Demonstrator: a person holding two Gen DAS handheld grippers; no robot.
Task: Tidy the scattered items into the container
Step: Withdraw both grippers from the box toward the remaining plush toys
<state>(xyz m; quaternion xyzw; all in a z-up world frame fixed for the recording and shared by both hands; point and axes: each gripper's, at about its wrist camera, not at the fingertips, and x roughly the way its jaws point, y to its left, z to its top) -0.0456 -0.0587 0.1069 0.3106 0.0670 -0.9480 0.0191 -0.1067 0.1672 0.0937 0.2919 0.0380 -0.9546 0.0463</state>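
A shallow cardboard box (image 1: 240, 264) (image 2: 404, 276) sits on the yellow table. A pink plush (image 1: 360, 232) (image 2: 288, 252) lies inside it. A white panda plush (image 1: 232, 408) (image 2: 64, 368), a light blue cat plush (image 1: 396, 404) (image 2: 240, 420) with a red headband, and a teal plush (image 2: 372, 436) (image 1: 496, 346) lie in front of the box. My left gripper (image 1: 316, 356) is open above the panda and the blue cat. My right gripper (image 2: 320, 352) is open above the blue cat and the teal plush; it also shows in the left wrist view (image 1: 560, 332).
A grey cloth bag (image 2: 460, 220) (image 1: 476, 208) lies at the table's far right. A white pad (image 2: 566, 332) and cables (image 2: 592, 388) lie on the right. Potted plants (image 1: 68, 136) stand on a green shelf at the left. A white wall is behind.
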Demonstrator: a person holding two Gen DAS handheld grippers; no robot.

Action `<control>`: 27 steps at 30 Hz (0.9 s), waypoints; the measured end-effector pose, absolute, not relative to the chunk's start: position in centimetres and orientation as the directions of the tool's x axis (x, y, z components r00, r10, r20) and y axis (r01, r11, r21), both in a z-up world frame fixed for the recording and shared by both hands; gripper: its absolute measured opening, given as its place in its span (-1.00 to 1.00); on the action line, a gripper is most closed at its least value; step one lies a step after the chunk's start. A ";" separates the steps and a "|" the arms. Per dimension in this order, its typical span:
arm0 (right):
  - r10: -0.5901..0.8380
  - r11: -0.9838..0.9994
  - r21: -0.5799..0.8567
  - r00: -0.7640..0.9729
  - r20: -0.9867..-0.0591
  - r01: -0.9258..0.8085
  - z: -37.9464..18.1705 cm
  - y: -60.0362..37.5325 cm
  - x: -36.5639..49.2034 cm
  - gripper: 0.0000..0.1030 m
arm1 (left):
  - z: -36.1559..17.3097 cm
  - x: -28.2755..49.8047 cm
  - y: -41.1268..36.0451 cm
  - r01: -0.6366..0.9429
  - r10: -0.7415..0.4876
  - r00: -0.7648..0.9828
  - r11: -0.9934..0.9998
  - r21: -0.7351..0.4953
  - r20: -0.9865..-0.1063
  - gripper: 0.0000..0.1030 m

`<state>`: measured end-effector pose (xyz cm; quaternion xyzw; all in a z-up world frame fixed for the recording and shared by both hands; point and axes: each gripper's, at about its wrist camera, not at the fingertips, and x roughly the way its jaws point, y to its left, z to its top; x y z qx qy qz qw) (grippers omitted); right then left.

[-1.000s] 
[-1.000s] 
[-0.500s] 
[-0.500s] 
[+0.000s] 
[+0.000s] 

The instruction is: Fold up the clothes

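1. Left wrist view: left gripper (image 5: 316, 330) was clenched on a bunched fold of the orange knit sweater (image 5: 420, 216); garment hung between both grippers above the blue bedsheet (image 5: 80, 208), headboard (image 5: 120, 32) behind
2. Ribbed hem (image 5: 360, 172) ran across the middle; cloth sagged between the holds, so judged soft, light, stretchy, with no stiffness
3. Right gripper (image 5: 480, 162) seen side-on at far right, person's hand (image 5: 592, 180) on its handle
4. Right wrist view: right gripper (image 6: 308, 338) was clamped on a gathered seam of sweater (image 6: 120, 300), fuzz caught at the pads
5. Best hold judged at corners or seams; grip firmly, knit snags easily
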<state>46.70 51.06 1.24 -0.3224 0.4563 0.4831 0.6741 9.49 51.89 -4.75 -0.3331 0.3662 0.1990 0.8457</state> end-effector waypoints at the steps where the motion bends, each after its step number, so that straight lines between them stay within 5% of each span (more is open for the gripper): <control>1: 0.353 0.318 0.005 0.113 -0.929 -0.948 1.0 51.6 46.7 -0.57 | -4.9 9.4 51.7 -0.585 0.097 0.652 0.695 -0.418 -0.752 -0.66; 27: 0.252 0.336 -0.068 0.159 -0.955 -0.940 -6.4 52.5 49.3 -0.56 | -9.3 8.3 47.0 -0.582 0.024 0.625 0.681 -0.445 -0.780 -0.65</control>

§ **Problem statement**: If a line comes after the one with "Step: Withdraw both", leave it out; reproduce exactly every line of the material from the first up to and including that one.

§ **Exercise response**:
Demonstrator: a person holding two Gen DAS handheld grippers; no robot.
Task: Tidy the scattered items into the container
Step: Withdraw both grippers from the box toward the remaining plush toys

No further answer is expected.